What are the most common federal government student aid programs?

The largest and most popular programs are Federal Pell Grants, Stafford Loans and Federal campus-based programs.

What’s a Pell Grant?

Federal Pell grants are need-based grants for students who qualify. They can amount to several thousand dollars each school year.

What are Stafford Loans?

Stafford Loans are the federal government's main form of self-help aid. There are various kinds of Stafford loans, depending on the source of the loan funds. These are loans, not grants. They allow you to borrow several thousand dollars each year for school.

How kind of campus-based aid programs does the federal government offer?

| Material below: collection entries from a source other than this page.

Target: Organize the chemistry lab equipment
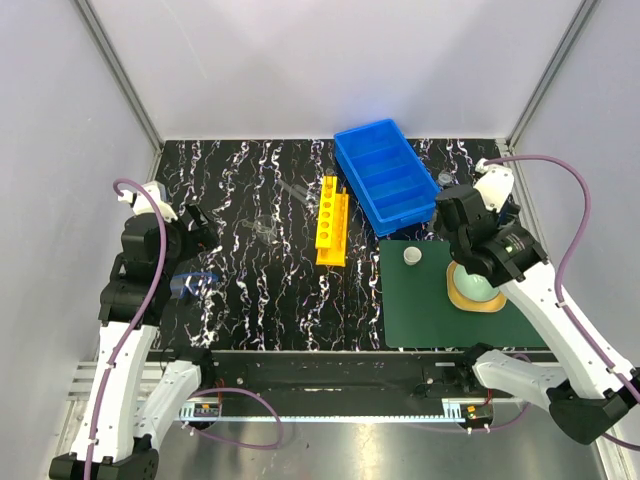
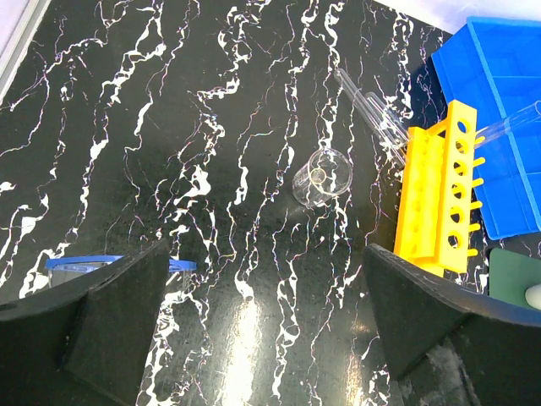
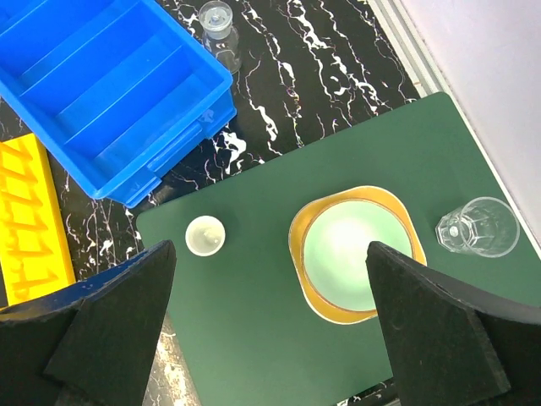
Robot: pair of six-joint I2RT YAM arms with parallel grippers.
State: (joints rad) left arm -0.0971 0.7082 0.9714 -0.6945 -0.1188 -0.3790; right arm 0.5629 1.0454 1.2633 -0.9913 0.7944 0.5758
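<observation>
A yellow rack (image 1: 332, 220) lies mid-table beside the blue divided bin (image 1: 385, 176). A clear beaker (image 2: 323, 176) lies on its side left of the rack (image 2: 439, 194), with glass tubes (image 2: 372, 114) behind it and one tube (image 2: 507, 125) lying from the rack across the bin's edge. A blue-rimmed clear dish (image 2: 93, 264) sits by my left gripper's left finger. The left gripper (image 2: 266, 248) is open above bare table. The right gripper (image 3: 270, 247) is open above the mat, between the small white round piece (image 3: 205, 235) and the dome. A glass cup (image 3: 478, 227) and a small flask (image 3: 218, 25) stand nearby.
The dark green mat (image 1: 430, 300) covers the near right of the table. A pale green dome on a tan disc (image 3: 355, 249) rests on it. Grey walls close in the left, right and back sides, and a metal rail runs along the near edge.
</observation>
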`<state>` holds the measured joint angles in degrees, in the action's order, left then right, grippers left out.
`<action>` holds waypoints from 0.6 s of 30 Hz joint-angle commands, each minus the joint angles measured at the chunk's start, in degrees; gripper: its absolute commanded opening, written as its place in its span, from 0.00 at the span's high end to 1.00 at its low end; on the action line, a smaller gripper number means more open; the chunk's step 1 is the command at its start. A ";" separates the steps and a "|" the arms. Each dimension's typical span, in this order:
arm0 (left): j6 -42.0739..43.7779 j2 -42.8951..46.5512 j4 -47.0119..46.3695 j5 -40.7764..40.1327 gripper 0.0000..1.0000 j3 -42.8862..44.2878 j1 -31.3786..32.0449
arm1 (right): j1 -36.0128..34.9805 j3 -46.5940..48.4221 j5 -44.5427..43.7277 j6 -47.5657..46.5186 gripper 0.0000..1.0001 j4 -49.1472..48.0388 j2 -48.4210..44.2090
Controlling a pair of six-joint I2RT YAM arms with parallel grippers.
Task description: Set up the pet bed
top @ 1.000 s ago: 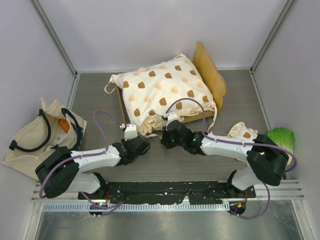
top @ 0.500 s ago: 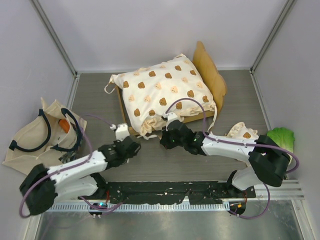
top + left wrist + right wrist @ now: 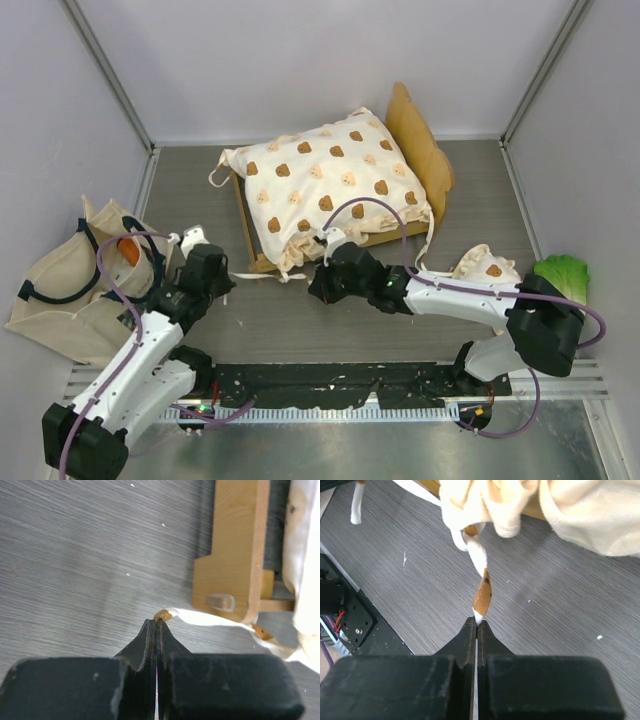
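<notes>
The left tool (image 3: 157, 623) is clenched, its two black fingers pressed flat together on the brown-tipped end of a cream tie (image 3: 202, 618). From those tips the tie lies slack on the grey table (image 3: 75, 555) and runs ahead to the near corner of the pet bed (image 3: 235, 570), whose light-wood frame stands just beyond the tool. A strip of grey fabric base shows behind the rail. The right tool (image 3: 476, 622) is also clenched and pinches the end of a second tie (image 3: 481, 587), a twisted cream band with a brown patch. This band rises straight from the tips to a bunched corner of the cushion (image 3: 520, 505) directly ahead and close. From above, both tools sit in front of the bed's near long side, the left one by its footboard corner and the right one under the cushion's overhanging near corner, with open table between them. The bear-print cushion lies on the frame, skewed and spilling over its near edge, and the scalloped headboard (image 3: 420, 140) stands on the far side of the right tool. A beige tote bag (image 3: 60, 290) lies just outside the left tool. A small bear-print cloth (image 3: 485, 265) and a green lettuce toy (image 3: 562, 275) lie behind the right tool, beside its arm.
</notes>
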<state>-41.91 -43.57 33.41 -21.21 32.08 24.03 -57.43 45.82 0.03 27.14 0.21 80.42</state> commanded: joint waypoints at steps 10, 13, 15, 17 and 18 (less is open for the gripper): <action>15.36 -2.92 -4.31 20.94 1.00 8.44 -31.22 | -0.67 -0.12 -18.38 8.20 0.99 0.23 0.35; 17.03 -5.29 -4.76 22.88 1.00 10.37 -33.25 | 0.74 -0.73 -19.89 9.07 0.99 0.49 0.70; 17.74 -6.69 -5.54 24.19 1.00 10.90 -34.48 | 2.05 -0.91 -20.68 9.95 0.99 0.58 0.96; 18.44 -7.75 -5.64 25.60 1.00 12.22 -36.51 | 3.54 -1.26 -22.35 10.57 0.99 1.29 1.23; 18.70 -8.63 -5.72 26.39 1.00 12.57 -37.12 | 4.16 -1.44 -22.88 11.61 0.99 1.46 1.40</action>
<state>-26.87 -50.39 31.18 1.52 40.91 -9.89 -55.79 45.17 -16.36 35.42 1.30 82.54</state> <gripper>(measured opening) 0.010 0.035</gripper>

  1. Federal Supplemental Educational Opportunity Grants
  2. Federal Perkins Loans
  3. Federal Work Study Program

Where else can I get financial aid?

There are lots of difference sources, including:

  • Most States also offer financial aid to students for public colleges and universities. It can be need or merit-based. Call or write your State’s high education office.
  • Colleges themselves provide aid to many of their students. Most of this institutional aid is in the form of scholarships or grants. Some is need-based and some is merit-based. Check with schools financial aid office.
  • Other organizations, such as corporations, labor unions, professional associations, religious organizations, and credit unions, and foundations offer scholarships. Contact someone from the organization or learn more about such scholarships at the library in directories that list such scholarships.

Here are some suggested books to help you...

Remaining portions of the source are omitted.